STOCK OPTION PLAN INFORMATION

 

The Company does not currently have a stock option plan.

 

 21 

 

 

Item 13. CERTAIN RELATIONSHIPS AND RELATED PARTY TRANSACTIONS, AND DIRECTOR INDEPENDENCE

 

Mr. Todd Delmay and Mr. Jeff Delmay are married.

 

During the past five years, none of the following occurred with respect to any founder, promoter or control person: (1) any bankruptcy petition filed by or against any business of which such person was a general partner or executive officer either at the time of the bankruptcy or within two years prior to that time; (2) any conviction in a criminal proceeding or being subject to a pending criminal proceeding (excluding traffic violations and other minor offenses); (3) being subject to any order, judgment or decree, not subsequently reversed, suspended or vacated, of any court of competent jurisdiction, permanently or temporarily enjoining, barring, suspending or otherwise limiting his or her involvement in any type of business, securities or banking activities; and (4) being found by a court of competent jurisdiction (in a civil action), the SEC or the Commodities Futures Trading Commission to have violated a federal or state securities or commodities law, and the judgment has not been reversed, suspended or vacated.

 

Currently, all actions that would otherwise be performed by standing committees of the Board of Directors are performed by its two directors, including the hiring of our independent public accountants and the oversight of the independent auditor relationship, the review of our significant accounting policies and our internal controls.

 

The Board of Directors has analyzed the independence of its directors and has determined that neither of its directors qualifies as independent under the specific criteria of Section 4200(a)(15) of the NASDAQ Manual.

 

Item 14. PRINCIPAL ACCOUNTANT FEES AND SERVICES

 

To ensure the independence of our independent auditor and to comply with applicable securities laws and listing standards the Board of Directors is responsible for reviewing, deliberating and, if appropriate, pre-approving all audit, audit-related, and non-audit services to be performed by our independent auditors. For that purpose, the Board of Directors has established a policy and related procedures regarding the pre-approval of all audit, audit-related, and non-audit services to be performed by our independent auditor (the “Policy”).
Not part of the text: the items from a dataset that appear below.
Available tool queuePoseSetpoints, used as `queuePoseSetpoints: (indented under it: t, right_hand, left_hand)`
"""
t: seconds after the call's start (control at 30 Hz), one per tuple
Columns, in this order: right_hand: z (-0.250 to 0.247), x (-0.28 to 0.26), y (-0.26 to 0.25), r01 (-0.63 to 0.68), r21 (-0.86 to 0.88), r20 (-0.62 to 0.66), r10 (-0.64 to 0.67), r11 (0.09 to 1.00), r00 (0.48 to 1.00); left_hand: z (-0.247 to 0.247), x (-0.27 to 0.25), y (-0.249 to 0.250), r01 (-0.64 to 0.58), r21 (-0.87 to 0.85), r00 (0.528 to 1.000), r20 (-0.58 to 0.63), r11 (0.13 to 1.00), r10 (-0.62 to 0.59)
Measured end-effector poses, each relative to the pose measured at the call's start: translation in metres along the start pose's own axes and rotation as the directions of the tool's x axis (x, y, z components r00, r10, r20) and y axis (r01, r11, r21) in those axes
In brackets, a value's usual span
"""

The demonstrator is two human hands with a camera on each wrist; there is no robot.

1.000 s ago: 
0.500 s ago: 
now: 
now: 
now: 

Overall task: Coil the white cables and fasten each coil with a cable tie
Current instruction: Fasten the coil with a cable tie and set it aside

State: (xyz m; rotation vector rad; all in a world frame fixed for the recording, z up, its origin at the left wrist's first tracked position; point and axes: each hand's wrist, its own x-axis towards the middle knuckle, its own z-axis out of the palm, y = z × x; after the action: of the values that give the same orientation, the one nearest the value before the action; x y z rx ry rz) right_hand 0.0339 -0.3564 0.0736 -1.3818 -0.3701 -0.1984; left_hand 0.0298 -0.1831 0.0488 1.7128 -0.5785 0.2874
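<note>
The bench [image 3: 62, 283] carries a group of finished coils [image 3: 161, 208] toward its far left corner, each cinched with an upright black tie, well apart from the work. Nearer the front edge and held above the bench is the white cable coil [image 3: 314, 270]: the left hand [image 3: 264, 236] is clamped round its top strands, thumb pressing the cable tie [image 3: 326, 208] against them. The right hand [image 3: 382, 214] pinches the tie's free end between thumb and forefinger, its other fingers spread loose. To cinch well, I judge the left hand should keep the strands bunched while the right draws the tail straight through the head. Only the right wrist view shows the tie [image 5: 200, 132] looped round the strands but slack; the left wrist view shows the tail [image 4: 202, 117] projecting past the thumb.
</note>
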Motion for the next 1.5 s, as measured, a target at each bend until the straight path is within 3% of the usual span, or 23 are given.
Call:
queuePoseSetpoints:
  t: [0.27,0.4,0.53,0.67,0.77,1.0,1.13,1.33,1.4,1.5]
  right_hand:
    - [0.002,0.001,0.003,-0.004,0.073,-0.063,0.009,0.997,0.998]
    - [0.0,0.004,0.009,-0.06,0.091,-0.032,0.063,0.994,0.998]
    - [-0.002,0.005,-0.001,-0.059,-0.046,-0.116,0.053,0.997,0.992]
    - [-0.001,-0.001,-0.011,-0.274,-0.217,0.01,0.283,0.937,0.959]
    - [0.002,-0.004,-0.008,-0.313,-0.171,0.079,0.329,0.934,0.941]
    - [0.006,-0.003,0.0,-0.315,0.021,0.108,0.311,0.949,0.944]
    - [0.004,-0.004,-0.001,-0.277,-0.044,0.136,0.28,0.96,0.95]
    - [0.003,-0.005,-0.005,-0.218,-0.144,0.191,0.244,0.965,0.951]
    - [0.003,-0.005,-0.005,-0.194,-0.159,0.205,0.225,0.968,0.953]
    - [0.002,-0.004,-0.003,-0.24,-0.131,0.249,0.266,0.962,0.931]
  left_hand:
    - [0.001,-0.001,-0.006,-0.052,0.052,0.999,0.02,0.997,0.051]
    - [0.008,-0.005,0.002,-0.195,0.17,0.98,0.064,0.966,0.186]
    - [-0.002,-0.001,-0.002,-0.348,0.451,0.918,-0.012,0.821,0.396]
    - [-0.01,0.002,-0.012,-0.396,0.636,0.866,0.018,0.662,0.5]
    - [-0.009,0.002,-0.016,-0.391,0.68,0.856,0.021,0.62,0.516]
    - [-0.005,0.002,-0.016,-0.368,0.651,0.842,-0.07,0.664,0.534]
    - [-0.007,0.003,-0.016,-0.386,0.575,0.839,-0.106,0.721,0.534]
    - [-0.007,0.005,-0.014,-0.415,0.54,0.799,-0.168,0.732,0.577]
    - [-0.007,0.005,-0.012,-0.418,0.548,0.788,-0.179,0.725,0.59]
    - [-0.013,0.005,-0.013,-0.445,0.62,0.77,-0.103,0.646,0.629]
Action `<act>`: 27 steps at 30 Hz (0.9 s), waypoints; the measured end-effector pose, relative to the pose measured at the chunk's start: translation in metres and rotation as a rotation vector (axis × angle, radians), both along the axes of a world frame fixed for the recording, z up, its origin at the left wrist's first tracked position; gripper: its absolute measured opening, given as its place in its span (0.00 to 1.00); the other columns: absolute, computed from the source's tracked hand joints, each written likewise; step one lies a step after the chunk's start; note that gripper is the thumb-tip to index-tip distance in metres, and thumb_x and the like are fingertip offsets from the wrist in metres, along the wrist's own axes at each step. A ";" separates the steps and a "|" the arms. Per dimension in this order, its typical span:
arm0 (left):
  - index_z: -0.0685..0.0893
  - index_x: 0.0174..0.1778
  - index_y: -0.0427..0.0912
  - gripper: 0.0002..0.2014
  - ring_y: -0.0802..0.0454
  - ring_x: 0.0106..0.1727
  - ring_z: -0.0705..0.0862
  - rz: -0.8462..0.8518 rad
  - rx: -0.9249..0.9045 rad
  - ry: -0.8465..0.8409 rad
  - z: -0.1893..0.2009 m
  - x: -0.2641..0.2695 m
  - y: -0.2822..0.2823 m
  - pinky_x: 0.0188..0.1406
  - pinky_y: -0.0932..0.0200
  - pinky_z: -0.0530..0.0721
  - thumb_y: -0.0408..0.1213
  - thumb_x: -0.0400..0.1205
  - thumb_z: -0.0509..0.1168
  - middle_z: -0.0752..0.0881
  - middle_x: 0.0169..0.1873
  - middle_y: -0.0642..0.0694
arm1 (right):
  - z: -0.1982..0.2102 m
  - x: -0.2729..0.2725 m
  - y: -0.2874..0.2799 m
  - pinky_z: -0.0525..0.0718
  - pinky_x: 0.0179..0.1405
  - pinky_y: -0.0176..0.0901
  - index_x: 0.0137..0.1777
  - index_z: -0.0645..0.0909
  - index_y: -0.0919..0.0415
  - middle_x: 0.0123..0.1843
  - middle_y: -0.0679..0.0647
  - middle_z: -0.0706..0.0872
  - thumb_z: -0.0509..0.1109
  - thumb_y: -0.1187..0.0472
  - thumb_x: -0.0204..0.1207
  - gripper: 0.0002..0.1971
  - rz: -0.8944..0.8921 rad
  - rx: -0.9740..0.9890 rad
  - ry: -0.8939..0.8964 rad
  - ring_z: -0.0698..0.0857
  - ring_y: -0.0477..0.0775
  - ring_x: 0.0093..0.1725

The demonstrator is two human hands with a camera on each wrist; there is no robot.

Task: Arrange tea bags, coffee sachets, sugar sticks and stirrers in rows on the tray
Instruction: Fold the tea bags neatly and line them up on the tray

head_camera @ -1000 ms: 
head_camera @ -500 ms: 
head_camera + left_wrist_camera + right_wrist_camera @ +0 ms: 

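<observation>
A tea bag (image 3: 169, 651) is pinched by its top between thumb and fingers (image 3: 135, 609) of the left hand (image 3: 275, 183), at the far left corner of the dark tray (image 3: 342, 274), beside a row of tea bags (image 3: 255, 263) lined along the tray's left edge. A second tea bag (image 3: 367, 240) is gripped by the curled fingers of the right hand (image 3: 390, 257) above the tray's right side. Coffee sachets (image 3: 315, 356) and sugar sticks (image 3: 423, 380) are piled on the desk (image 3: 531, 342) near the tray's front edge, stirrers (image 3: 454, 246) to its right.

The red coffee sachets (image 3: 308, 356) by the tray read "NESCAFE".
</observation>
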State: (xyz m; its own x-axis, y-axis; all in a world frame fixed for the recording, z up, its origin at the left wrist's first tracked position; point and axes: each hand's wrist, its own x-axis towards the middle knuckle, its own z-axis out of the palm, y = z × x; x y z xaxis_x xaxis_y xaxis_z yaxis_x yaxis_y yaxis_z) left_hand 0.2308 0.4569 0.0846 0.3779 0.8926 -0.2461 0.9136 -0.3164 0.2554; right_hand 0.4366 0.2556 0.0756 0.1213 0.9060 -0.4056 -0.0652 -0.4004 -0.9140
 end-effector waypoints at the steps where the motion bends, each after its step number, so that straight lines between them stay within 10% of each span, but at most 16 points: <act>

Pursuant to the Policy, all fees were approved by the Board of Directors.

 

Our Board of Directors appointed Paritz & Company, P.A., certified public accounting firm., as our independent accountants to audit our financial statements for the fiscal year ending December 31, 2015.  Paritz & Company, P.A. has been our independent accountant since July 11, 2013.

 

 22 

 

 

Item 14. PRINCIPAL ACCOUNTANT FEES AND SERVICES - continued

 

Audit Fees

 

The aggregate fees billed by our principal accountant for the audit of our annual financial statements, review of financial statements included in the quarterly reports and other fees that are normally provided by the accountant in connection with statutory and regulatory filings or engagements for the fiscal years ended December 31, 2015 and 2014 were $14,000 and $13,000, respectively.

 

Audit-Related Fees

 

The aggregate fees billed by our principal accountant for assurance and advisory services that were related to the performance of the audit or review of our financial statements for the fiscal year ended December 31, 2015 was $0.

 

Tax Fees

 

The aggregate fees billed for professional services rendered by our principal accountant for tax compliance, tax advice and tax planning for the fiscal years ended December 31, 2015 was $930.00.  These fees related to the preparation of federal income and state franchise tax returns.

 

A description of the types of services provided in each category is as follows:

 

Audit Fees—Includes fees billed for professional services rendered by our principal accountant for the audit of our annual financial statements and for other services normally provided by our accountant in connection with statutory and regulation filings or engagements.

 

Audit-Related Fees—Includes fees billed for assurance and related services by our principal accountant that were reasonably related to the performance of the audit or review of our financial statements. 

 

Tax Fees—Includes fees billed for professional services rendered by our principal accountant for preparation of our Federal Tax Returns.

 

All Other Fees—Includes fees billed for professional services provided by our principal accountant other than services reported under Audit Fees, Audit-Related Fees and Tax Fees.

 

PART IV

 

Item 15. EXHIBITS

 

(31.1)     Certification of Chief Executive Officer pursuant to Rule 13a-14 or 15d-14 of the Securities Exchange Act of 1934, as adopted pursuant to section 302 of the Sarbanes-Oxley act of 2002.

 

(31.2)     Certification of Chief Financial Officer pursuant to Rule 13a-14 or 15d-14 of the Securities Exchange Act of 1934, as adopted pursuant to section 302 of the Sarbanes-Oxley act of 2002.

 

(32.1)     Certification of Chief Executive Officer pursuant to 18 U.S.C. Section 1350, as adopted pursuant to Section 906 of the Sarbanes-Oxley Act of 2002.

 

(32.2)     Certification of Chief Financial Officer pursuant to 18 U.S.C. Section 1350, as adopted pursuant to Section 906 of the Sarbanes-Oxley Act of 2002.

 

 23 

 

 

Signatures

 

In accordance with Section 13 or 15(d) of the Exchange Act, the registrant caused this report to be signed on its behalf by the undersigned, thereunto duly authorized, on April 13, 2016.

 

  THE LUXURIOUS TRAVEL CORP.  
       
  By: /s/  Todd Delmay  
    Todd Delmay  
   

Title: Chief Executive Officer and

Chief Financial Officer

 

 

In accordance with the Exchange Act, this report has been signed below by the following persons on behalf of the registrant and in the capacities indicated on April 13, 2016.

 

By: /s/ Todd Delmay   Director, Chief Executive Officer and Chief Financial Officer (Principal
  Todd Delmay     Executive Officer, Principal Financial Officer and Principal Accounting Officer)
       
By: /s/ Jeff Delmay   Director
  Jeff Delmay    
       

 

 24 

 

  

REPORT OF INDEPENDENT REGISTERED PUBLIC ACCOUNTING FIRM

 

 

To the Board of Directors and Stockholders’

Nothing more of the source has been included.